Collected data
- Opening Delimiter -
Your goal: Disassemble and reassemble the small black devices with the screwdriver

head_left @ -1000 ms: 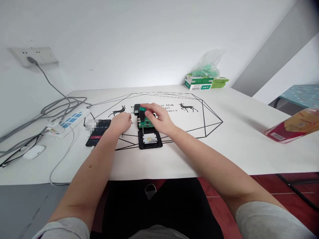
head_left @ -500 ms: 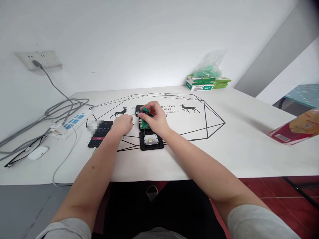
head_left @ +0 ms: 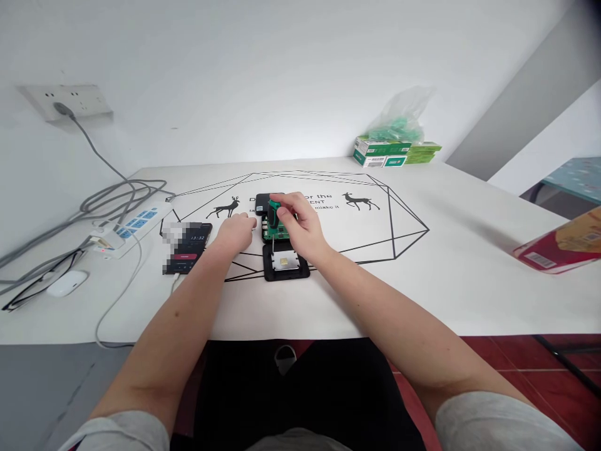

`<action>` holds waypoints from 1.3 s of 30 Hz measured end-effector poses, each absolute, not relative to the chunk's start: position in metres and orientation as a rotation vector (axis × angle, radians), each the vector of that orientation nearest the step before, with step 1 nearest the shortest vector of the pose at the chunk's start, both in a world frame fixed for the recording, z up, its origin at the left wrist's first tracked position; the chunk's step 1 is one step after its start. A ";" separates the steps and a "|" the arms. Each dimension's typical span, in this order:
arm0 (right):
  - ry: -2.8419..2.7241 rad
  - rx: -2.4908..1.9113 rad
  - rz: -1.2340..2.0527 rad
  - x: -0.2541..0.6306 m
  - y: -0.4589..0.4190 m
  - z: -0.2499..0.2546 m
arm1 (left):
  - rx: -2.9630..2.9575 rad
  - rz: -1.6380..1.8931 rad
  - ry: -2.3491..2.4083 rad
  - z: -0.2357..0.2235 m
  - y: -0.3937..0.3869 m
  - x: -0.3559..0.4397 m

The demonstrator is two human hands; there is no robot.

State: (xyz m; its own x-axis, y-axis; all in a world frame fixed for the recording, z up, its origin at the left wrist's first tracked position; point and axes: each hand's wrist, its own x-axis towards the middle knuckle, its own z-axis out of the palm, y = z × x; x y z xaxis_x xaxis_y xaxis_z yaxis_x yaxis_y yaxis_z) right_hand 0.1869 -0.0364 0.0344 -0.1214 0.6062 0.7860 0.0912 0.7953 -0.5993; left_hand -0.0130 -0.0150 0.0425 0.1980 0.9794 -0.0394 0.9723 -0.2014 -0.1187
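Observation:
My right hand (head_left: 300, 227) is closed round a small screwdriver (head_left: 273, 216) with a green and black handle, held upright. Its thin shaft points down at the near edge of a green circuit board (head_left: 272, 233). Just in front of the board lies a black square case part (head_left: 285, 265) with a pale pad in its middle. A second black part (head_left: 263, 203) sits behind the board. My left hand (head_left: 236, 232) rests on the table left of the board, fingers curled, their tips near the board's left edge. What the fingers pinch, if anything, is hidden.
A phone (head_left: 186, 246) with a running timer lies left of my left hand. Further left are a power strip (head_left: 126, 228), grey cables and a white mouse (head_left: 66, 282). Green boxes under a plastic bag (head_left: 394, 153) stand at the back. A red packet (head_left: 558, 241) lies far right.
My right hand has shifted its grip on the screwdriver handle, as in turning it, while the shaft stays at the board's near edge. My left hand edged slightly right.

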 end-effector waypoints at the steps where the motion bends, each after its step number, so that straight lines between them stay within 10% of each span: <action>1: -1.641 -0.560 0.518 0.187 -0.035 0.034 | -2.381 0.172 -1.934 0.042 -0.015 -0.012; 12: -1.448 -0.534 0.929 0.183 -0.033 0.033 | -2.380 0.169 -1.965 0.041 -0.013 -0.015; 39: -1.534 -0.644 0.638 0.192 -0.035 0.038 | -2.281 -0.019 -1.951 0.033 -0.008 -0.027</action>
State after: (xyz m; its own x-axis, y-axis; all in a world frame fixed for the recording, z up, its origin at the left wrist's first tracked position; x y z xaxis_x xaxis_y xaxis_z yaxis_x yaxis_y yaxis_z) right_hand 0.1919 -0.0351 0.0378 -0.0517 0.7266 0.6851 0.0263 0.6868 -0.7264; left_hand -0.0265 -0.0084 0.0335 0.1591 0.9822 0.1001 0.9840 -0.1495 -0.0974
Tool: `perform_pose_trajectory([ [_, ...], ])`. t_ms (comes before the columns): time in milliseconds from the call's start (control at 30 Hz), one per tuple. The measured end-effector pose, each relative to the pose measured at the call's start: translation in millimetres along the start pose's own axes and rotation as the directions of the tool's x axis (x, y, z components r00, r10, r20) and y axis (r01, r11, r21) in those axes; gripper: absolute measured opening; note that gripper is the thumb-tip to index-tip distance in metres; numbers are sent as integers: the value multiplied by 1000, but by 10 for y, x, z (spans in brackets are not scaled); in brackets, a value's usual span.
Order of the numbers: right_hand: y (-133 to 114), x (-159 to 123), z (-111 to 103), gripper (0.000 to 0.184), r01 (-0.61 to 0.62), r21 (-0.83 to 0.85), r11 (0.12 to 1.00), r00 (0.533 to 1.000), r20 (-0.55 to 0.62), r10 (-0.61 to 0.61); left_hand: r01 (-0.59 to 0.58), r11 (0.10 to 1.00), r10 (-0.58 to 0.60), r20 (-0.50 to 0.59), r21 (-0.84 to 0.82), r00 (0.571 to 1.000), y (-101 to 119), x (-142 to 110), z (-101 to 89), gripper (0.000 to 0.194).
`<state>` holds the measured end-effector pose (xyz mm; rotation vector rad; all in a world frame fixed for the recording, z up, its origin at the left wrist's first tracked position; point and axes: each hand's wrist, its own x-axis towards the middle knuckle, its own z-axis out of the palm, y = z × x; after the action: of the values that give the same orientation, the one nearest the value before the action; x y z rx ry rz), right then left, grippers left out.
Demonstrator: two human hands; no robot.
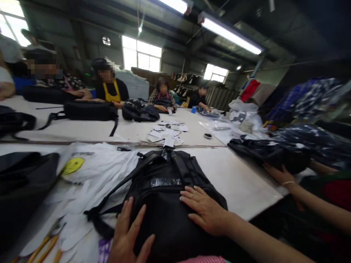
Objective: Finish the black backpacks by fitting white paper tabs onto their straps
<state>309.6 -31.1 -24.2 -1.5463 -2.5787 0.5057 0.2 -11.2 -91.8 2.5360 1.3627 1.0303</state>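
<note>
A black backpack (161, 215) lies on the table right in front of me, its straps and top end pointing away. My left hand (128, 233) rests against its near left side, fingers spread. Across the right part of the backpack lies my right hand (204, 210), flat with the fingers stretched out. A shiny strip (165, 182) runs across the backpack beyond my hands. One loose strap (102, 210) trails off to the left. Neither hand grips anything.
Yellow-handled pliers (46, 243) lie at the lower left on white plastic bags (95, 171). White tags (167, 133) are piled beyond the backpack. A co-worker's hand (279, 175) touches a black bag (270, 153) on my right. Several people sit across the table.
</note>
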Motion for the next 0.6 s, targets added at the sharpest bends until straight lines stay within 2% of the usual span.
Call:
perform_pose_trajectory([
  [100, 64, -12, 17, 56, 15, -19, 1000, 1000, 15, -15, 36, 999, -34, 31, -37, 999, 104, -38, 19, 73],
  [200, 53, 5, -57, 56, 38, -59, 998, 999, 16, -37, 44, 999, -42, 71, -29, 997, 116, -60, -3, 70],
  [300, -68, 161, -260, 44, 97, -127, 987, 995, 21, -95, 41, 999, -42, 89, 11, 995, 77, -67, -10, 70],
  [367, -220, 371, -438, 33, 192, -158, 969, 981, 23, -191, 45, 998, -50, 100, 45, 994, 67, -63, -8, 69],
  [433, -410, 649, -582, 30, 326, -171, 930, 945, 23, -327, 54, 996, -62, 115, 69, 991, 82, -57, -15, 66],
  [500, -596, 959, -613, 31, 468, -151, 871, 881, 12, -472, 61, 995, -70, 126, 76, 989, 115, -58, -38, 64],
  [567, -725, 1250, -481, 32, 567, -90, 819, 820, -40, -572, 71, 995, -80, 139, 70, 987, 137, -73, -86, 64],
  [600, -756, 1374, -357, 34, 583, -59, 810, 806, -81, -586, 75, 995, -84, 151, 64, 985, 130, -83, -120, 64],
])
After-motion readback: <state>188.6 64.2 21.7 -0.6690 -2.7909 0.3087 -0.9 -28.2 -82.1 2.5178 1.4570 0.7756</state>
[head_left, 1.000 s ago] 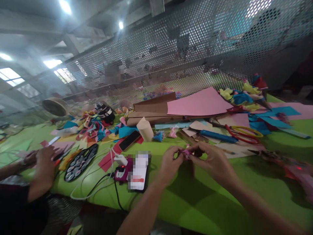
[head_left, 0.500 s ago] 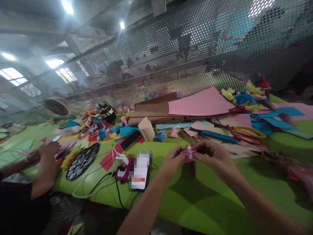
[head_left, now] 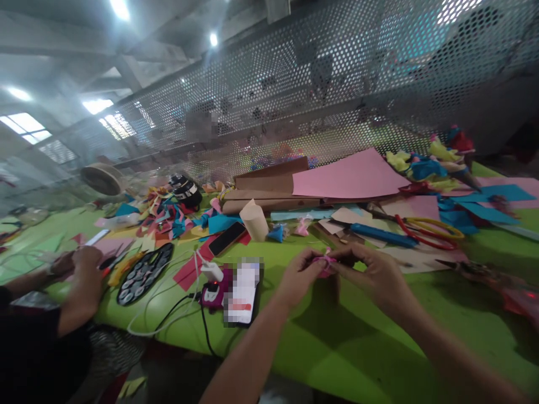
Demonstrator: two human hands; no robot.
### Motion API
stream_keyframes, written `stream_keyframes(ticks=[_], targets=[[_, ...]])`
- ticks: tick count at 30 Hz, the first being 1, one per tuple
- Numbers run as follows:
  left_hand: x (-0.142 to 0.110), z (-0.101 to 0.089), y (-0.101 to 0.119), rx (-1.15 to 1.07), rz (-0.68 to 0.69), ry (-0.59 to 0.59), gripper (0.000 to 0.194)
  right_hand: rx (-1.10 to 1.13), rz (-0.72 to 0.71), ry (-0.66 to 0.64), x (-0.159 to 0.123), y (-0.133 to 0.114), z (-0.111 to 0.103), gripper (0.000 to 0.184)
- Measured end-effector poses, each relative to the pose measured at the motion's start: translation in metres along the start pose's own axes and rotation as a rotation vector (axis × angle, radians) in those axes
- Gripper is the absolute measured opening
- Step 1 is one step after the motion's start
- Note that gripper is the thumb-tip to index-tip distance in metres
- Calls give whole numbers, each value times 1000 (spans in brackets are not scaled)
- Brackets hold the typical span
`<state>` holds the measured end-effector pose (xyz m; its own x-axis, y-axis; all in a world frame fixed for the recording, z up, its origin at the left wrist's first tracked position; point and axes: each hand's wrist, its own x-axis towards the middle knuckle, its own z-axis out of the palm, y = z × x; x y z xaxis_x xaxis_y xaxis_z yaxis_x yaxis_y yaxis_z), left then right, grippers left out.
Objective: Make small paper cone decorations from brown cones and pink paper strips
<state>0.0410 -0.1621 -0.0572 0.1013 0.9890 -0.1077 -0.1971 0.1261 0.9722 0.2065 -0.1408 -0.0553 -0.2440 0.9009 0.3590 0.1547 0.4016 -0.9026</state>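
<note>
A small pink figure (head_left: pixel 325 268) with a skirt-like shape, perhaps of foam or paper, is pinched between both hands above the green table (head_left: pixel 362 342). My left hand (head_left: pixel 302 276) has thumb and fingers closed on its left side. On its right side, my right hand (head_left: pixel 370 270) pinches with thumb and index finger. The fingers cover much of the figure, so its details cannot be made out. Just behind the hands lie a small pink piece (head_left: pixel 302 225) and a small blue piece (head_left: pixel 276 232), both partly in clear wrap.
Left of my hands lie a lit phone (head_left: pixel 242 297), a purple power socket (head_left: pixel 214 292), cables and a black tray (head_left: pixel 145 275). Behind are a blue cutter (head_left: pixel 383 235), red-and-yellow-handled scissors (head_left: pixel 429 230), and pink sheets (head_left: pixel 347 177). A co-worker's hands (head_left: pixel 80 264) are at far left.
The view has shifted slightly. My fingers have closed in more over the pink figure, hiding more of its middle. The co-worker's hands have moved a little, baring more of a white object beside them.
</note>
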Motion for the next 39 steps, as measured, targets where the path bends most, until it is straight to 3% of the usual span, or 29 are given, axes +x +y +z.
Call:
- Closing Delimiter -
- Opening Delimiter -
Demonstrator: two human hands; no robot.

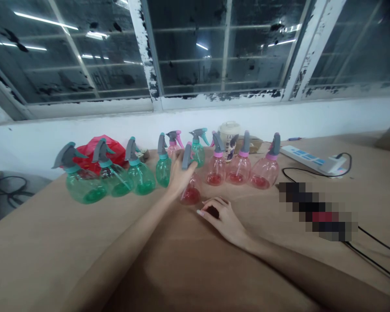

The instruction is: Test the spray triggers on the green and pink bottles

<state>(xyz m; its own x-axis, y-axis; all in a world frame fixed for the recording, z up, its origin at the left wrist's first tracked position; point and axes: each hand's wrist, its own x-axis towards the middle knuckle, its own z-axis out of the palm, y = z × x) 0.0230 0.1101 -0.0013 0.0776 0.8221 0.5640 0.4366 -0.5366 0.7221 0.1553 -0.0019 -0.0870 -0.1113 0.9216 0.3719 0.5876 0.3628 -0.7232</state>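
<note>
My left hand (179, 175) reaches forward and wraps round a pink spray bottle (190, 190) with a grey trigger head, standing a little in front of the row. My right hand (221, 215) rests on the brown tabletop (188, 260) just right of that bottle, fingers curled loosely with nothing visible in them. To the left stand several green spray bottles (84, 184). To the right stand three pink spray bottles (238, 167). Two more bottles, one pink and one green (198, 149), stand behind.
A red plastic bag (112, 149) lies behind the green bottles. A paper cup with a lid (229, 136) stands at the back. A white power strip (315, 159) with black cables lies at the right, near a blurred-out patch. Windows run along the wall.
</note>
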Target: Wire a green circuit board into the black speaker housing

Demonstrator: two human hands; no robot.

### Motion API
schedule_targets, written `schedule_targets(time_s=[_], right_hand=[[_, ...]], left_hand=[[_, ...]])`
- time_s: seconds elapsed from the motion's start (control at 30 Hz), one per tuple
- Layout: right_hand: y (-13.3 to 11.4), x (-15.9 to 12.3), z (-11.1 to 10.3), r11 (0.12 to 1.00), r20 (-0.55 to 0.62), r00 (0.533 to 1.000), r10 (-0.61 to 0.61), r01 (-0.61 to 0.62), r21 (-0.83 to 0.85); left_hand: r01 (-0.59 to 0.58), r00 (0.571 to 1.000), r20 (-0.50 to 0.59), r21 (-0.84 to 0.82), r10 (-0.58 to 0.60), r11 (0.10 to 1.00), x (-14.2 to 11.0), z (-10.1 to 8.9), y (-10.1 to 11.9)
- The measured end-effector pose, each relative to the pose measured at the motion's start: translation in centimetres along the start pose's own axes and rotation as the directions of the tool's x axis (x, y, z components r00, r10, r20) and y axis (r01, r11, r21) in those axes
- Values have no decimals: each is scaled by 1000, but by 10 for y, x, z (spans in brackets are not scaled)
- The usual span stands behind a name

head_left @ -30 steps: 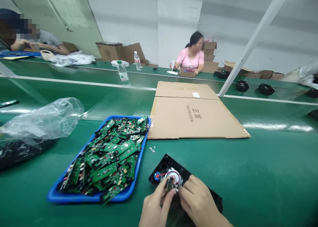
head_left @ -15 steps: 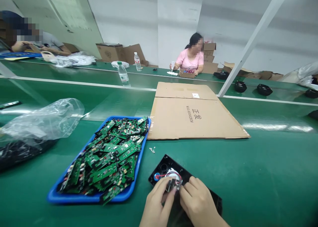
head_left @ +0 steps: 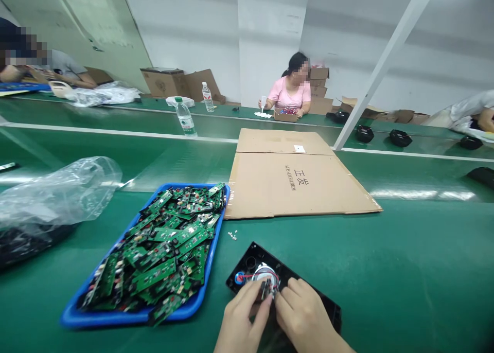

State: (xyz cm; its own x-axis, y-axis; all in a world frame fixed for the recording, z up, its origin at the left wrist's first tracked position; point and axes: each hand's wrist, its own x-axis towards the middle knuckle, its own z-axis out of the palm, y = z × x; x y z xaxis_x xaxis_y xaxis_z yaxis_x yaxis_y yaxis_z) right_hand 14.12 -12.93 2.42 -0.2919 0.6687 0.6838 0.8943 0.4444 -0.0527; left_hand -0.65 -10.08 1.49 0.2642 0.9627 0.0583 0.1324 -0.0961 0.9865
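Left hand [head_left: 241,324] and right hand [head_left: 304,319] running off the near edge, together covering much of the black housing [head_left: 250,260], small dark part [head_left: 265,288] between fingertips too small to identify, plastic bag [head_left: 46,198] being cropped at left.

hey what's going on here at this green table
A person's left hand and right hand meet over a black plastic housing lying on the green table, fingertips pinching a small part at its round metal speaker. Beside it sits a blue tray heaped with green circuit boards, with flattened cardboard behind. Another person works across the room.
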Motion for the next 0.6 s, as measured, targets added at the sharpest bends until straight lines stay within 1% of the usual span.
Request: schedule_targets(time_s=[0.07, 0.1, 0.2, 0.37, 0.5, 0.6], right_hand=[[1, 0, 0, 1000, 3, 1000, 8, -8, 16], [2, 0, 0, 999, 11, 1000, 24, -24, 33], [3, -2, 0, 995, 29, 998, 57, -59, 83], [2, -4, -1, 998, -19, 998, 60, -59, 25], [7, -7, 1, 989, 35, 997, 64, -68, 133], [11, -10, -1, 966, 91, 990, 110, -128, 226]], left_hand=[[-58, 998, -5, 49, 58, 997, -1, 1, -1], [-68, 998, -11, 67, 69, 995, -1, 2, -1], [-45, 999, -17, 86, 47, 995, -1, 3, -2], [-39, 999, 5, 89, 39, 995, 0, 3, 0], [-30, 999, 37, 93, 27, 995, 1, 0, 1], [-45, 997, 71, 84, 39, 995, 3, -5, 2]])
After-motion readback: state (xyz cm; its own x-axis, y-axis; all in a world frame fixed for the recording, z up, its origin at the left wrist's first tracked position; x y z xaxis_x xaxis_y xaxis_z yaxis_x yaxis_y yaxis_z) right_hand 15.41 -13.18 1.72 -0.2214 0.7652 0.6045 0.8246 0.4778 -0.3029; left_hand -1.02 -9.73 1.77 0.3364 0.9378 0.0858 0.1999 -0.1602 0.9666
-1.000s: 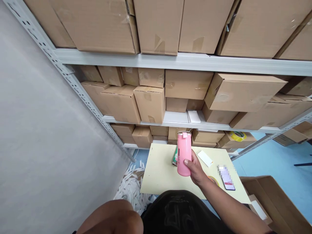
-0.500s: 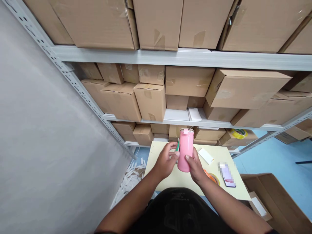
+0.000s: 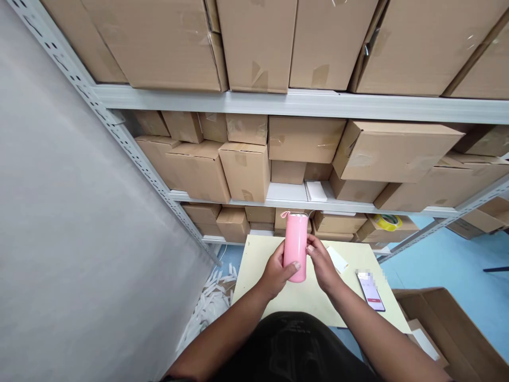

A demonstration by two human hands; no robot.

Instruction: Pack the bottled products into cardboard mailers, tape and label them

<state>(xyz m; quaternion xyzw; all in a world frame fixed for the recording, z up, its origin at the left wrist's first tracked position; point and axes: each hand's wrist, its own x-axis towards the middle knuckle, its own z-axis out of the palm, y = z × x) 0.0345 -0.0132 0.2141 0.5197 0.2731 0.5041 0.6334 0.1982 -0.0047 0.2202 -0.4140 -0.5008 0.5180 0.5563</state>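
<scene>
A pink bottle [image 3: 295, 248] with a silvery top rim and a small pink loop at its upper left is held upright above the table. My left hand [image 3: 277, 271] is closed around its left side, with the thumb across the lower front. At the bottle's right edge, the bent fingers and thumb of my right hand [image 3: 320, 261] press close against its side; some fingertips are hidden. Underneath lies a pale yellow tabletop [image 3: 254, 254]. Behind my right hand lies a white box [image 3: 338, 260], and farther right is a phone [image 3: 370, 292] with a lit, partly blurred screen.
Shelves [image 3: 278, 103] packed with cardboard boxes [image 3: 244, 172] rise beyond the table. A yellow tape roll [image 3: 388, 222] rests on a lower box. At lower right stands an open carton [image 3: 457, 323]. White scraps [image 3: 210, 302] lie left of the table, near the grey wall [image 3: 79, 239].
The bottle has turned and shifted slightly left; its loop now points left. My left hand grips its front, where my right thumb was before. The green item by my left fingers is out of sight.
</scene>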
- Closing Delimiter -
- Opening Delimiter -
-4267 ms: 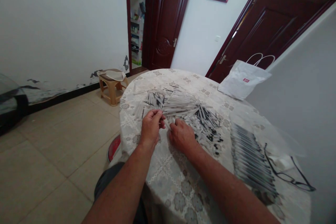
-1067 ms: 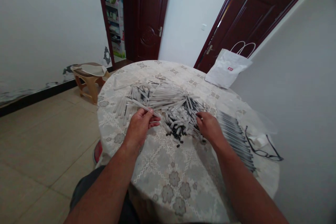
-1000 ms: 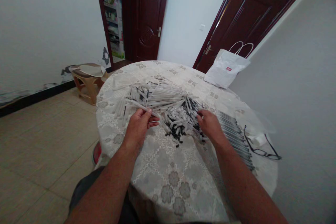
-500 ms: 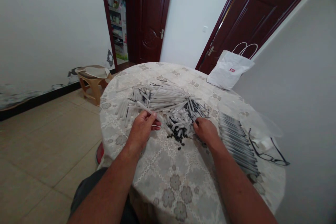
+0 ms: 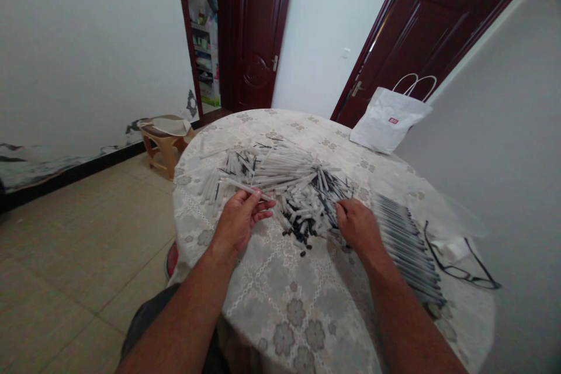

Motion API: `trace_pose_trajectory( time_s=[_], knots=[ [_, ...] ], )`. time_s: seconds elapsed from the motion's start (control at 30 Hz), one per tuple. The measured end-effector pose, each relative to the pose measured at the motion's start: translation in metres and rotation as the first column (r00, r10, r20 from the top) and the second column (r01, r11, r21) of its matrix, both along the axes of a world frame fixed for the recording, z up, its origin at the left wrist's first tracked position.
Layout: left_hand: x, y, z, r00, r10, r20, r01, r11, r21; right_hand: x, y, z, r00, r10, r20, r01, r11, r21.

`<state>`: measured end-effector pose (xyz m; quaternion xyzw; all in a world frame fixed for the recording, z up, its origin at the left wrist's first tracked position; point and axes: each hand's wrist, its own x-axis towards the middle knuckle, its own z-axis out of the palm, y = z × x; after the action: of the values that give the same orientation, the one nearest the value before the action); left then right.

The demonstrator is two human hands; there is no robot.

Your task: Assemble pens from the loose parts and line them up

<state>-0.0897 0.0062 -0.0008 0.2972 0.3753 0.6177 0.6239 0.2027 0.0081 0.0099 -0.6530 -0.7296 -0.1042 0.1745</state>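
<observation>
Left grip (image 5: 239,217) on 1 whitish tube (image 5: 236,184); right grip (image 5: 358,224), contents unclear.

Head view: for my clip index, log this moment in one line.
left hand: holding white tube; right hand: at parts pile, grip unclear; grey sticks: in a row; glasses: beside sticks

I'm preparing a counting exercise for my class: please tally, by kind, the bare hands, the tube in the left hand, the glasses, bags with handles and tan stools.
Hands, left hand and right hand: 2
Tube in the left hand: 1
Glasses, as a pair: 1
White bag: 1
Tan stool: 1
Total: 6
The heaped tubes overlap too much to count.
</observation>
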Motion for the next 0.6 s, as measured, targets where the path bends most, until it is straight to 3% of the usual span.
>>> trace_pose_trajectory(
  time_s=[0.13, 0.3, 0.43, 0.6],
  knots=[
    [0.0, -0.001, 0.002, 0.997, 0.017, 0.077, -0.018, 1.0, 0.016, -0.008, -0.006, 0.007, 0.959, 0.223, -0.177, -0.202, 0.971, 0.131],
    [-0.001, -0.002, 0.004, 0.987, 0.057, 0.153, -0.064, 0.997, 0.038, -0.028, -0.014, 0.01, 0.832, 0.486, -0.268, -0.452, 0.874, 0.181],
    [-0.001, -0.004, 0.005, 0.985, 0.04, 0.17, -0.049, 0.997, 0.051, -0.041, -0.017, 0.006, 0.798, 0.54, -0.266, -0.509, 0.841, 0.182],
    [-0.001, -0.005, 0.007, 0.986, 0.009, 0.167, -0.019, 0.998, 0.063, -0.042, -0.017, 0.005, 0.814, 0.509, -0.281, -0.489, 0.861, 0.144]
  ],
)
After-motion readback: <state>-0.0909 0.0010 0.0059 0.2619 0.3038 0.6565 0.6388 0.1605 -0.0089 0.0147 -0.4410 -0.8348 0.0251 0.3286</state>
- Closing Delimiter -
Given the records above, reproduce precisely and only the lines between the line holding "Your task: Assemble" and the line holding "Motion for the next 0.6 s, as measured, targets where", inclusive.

## Solution to the problem:
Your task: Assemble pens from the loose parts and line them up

<state>-0.0897 0.0062 -0.0008 0.2972 0.3753 0.6177 0.6239 0.2027 0.0081 0.0099 -0.6530 -0.7296 -0.1042 0.1745</state>
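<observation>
Left grip (image 5: 239,217) on 1 whitish tube (image 5: 236,184); right grip (image 5: 358,224), contents unclear.

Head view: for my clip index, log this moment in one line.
left hand: holding white tube; right hand: at parts pile, grip unclear; grey sticks: in a row; glasses: beside sticks

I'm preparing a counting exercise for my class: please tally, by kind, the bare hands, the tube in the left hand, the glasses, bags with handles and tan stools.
Hands, left hand and right hand: 2
Tube in the left hand: 1
Glasses, as a pair: 1
White bag: 1
Tan stool: 1
Total: 6
The heaped tubes overlap too much to count.
</observation>
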Motion for the next 0.6 s, as measured, targets where the path bends most, until it is straight to 3% of the usual span.

Nothing else is left to add to this answer.